Raven: Yes, absolutely. So, entrance narrative, when I’m speaking about that, I’m speaking about, have you properly prepared yourself for the existence of your visitor, ultimately? So, I think a lot of what Nina said this morning was really appropriate in thinking about, this is a political project. So, if you’re not interested in your visitor as they exist on an intersectional scale, then you’re really not prepared for them at all. To invite – again, I can only speak for myself, but to invite black communities into your museum and offer the same narrative of slavery, when you haven’t addressed the fact that right now we’re in the midst of Black Lives Matter, is pretty problematic, considering all that we’re up against through media, in classrooms that just the tension alone … So, to not address the class, the race, the gender issues that your communities are facing really supresses them within those spaces.

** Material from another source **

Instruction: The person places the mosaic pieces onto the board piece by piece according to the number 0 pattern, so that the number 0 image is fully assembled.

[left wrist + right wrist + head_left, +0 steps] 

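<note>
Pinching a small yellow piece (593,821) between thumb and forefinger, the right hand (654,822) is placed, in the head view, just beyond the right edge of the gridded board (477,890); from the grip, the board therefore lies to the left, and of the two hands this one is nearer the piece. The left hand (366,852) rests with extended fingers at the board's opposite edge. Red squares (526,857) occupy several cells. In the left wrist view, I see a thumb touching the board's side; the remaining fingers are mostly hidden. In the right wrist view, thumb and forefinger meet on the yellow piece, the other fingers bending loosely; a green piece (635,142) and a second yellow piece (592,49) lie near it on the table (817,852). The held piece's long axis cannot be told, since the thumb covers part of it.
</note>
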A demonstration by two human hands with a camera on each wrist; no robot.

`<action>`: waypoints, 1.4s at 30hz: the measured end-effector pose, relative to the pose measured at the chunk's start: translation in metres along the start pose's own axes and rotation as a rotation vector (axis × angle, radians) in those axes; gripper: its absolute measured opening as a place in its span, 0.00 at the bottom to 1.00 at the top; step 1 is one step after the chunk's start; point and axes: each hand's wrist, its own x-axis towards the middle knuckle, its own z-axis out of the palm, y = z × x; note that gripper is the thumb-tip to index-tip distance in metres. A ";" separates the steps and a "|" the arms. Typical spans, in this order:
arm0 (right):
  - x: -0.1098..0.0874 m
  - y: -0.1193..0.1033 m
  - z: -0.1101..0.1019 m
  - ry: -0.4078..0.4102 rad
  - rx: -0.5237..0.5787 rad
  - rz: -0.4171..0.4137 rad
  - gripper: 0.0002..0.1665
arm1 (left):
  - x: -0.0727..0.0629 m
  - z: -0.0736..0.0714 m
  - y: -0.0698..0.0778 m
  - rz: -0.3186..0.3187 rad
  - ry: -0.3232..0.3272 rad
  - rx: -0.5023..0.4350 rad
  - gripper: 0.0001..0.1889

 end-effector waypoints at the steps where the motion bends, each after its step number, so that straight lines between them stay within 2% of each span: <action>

So, entrance narrative on that scale, on thinking about your visitor, but then also about who you’re employing. So, I think about, again, myself, my personal is political when I’m the only black person in my programme in American studies. So, when I walk into a room, I’m very aware of my existence, and so to walk into a museum, to apply for a job, all of that is on my mind as I’m applying for a job, as I’m thinking about what I’m going to wear, as I’m thinking about my hair – all of that is already up against me, even if I feel like I’m more than qualified for the job. So, it’s on both sides, employing your workers, your staff, but also your visitors. Yes, thank you for that question.

Anybody else? All right. I’m going to go now. Yes? Okay.

Thank you.

Ravon Ruffin, Co-Creator, Brown Girls Museum Blog spoke at MuseumNext Indianapolis in September 2015 about how marginalized communities are creating creative spaces online and how museums can and should engage them.